Nigeria’s cocoa is reputed in the world market for its aroma which makes it a great choice for blending with cocoa from other sources. Quality provides opportunity for price differential and, where there is a premium, provides an incentive for the farmer and others in the value chain. Nigeria suffered a setback in cocoa quality following the market liberalization in 1986 and reduced confidence the trade.

There are continual efforts by the Cocoa Association of Nigeria (CAN) and Cocoa Processors association of Nigeria (CPAN) to raise farmer awareness on appropriate use of chemicals as well as quality parameters for fermentation and drying of beans. Government produce inspectors however pay more attention to revenue capture than to quality grading.  There are wide disparities in grading fees set by state governments and this range from N3000 to N5000 per tonne.

Quality issues range from simple cleanliness of the bean bag, preparation by farmer to genetic origins of the beans. Many processors rate flavour (which is a combination of genetic factors influencing the varieties) as highly important.

A study on the effect of farm management practices on cocoa quality carried out in Ondo State concluded that Nigerian cocoa farmers receive low prices for their crops because of poor quality arising from inappropriate farm management practices[11]

Cocoa Seedlings and Seed Gardens

Federal Ministry of Agriculture and Rural Development’s Cocoa transformation agenda reported estimated that if Nigeria is to meet national targets for cocoa beans productions, it will be necessary to raise 111 million improved hybrid seedlings in 2012, 116 million in 2013 with a decrease to 80 million by 2015. Seedlings produced fell far short of these estimates.

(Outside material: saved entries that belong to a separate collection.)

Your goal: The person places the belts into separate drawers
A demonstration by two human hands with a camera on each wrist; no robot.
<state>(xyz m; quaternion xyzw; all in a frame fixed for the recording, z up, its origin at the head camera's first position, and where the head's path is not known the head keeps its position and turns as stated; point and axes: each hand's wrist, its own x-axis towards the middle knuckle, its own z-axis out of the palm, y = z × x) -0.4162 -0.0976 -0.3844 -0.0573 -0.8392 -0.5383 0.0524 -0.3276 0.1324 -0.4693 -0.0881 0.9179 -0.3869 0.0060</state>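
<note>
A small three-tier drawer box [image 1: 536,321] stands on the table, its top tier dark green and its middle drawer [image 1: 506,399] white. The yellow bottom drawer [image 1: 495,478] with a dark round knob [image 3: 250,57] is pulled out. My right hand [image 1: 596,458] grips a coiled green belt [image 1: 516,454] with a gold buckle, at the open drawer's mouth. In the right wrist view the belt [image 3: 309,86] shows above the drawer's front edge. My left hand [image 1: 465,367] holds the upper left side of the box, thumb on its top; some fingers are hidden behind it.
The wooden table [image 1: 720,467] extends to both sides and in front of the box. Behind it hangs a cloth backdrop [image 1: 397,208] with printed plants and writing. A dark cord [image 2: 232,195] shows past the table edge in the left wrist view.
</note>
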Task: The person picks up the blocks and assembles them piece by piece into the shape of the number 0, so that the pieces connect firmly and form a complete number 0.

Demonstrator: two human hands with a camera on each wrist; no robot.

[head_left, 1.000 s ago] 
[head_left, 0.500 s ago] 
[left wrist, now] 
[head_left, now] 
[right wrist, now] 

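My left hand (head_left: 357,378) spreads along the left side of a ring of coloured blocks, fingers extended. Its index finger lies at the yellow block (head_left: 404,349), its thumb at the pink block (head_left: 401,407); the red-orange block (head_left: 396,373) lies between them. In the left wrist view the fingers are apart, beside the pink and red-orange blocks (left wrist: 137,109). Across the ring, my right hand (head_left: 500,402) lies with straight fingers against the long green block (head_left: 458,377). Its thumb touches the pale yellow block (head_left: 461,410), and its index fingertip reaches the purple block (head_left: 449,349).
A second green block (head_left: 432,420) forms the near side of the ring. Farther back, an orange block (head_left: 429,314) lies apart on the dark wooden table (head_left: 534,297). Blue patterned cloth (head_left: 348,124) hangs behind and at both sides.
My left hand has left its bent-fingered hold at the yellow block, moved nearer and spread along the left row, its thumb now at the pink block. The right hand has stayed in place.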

Seed Gardens owned by CRIN and State Government

[12]As of 2010 there were 18 government owned seed gardens in Nigeria with average annual pod production of 564,331.

Table 3 Seed Gardens owned by CRIN and State Government

State Number of seed gardens Area of land (hectares) Year planted Varieties
Ondo 7 106.46 1956 – 1978 C69 x C20 Trinidad; CRIN Series I & II IT, CRIN Elite; NA 32 x PA 35 C75 x C18; C75 x C25; C75 x C14; C77 x C27 C75 x C25; C74 x C24
Osun 3 16.2 1961 – 1979 C77 x C27

C74 x C18

C77 x C27

Oyo 5 229.98 1964[13] F2 and F3 Amazon, CRIN Elite. Clones planted in CFC plots areT65XT10/15, T86/2X T22/28, T86/2XT9/15, P7XPA150, P7XT60/887.
Edo 2 31.5 1967 Trinidad and F3 Amazon
Cross River[14] 4.4 1975 F3 Amazon and CRIN Elite
South east zone 1 28.5 1971 – 1986 F3 Amazon


Seed gardens use open or hand pollination method for hybrid pod production. 471,866 pods were produced 2008/2009. Farmer pod demand was not estimated.

Pod distribution

Reports indicate low demand of improved seeds from seed gardens and attributed this to (i) reliance on seedlings raised by state governments – Federal and State governments provide seeds and seedlings at subsidised prices. (ii) farmers raise cocoa seedlings from pods collected from their farms or other unapproved sources.

Ondo State was reported to have produced and distributed seeds as follows:

Year                               No of seedlings produced          
2005 2,736,530
2006  3,040,000
2007 2,000,000
2008                1,000,000
2010 1.5m (projection for 2010)


The report of a study carried out in 2016 indicated that Oyo and Ondo States are reported to have been supplying an annual one million cocoa seedlings to farmers while Osun state has been supplying 800,000[15].  While the seedlings cost between N10 and N20 in Ondo and Osun State because of a 50% government subsidy, they delivered free to farmers in Oyo State. These government policies were to increase access of cocoa farmers to improved planting materials and provide an incentive for rehabilitating old farms and opening up new fields.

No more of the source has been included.